As I studied Wiley’s paintings more intently, I began to notice the way he keeps the elements within each portrait unique to the individual. Rather than replacing the model’s urban streetwear with leather tunics or silk cloaks, he glorifies the clothing with its organicness. The juxtaposition of black men posing in a traditional European fashion against an ornate background, speaks to the notion that beauty can be found anywhere and in anyone. Art is a verb, a form of expression, and when I look at Wiley’s paintings, I see expression and I feel emotion.
I believe the popularity of his artwork and the strength in his techniques stem from a vision of taking everyday African-American men and women and glorifying the dress and attitudes that are true to these individuals. These paintings are him recognizing the negative and/or lack of portrayal of African-Americans within the artistic community and in the media in general. As I previously mentioned, there is not much I know about art, but with his paintings, it didn’t matter. I could look at the artwork and imagine the story behind the person in the painting.
As a young adult, I am constantly encountering different people, ideas, and walks of life on a daily basis.
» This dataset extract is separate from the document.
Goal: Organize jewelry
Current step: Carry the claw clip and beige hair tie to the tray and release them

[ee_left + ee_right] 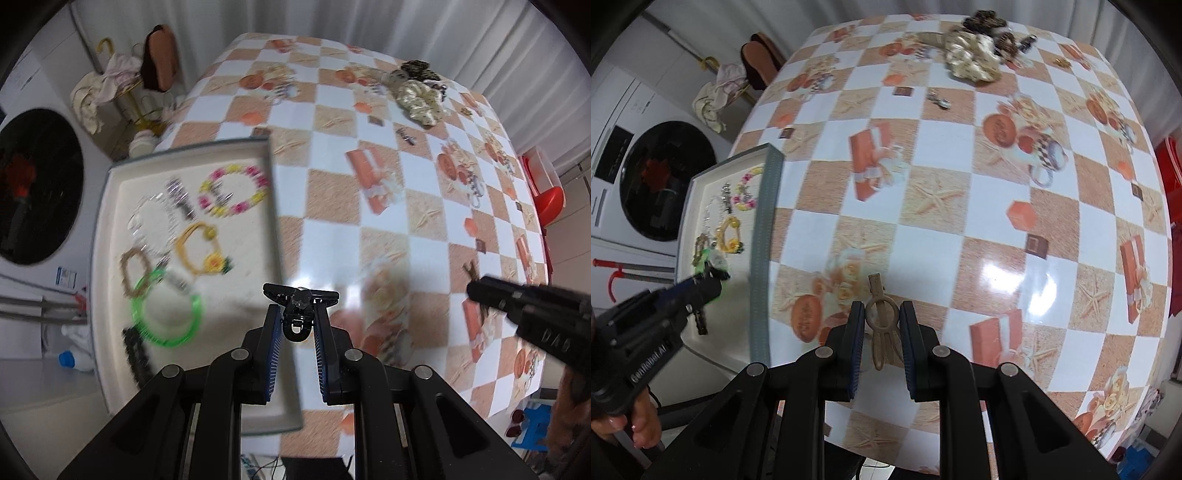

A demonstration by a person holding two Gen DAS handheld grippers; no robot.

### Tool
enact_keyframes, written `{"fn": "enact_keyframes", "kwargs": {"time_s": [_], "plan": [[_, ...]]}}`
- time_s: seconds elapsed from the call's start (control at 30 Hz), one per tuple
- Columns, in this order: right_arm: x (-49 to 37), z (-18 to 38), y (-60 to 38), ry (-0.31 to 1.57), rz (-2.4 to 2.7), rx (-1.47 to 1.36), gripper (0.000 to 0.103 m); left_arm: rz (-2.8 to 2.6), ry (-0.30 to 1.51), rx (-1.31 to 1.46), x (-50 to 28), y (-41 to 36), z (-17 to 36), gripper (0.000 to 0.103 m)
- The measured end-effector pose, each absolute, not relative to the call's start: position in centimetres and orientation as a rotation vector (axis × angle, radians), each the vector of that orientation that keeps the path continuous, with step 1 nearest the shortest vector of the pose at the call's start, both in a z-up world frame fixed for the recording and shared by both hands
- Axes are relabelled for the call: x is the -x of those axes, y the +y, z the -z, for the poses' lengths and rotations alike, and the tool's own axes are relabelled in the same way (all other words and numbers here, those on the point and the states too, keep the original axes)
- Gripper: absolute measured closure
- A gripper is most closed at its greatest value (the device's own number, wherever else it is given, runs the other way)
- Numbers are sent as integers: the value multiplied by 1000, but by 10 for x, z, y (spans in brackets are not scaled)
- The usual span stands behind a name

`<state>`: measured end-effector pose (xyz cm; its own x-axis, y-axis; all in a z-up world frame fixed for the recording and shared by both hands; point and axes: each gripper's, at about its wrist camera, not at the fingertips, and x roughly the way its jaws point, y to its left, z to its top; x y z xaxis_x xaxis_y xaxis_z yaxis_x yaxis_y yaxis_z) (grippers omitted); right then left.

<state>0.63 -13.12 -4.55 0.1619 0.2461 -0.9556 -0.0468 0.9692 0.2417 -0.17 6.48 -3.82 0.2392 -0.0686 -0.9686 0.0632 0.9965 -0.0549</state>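
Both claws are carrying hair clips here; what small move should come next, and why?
Probably carry the left claw with its black clip a little further over the tray and release. The clip hangs right at the tray's edge, beside the bracelets already sorted there. The right claw holds a tan clip over the table.

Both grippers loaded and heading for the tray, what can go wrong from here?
1. Black claw clip sits at the left gripper fingertips only; it may slip out.
2. Tray is already crowded with bracelets; a drop may knock them.
3. Right gripper, holding the tan clip, could collide with the left near the tray.
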Motion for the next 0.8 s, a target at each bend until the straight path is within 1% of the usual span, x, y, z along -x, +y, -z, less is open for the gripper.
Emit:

Each moment and interaction is a learning opportunity and a time for critical thinking, and Wiley’s work does exactly that. It inspires you to question your perception of people and definition of beauty. It challenges you to pay closer attention to the people you pass everyday. It demands you to recognize the fact that everyone has a story. Throughout the exhibit, you are guaranteed to experience the diversity of cultures, the onset of emotion, and the evocation of deep-thought and questioning. These are experiences I believe many Richmonders value, and the Kehinde Wiley exhibit A New Republic provides.
Kehinde Wiley: A New Republic is open at the VMFA through September 5, 2016.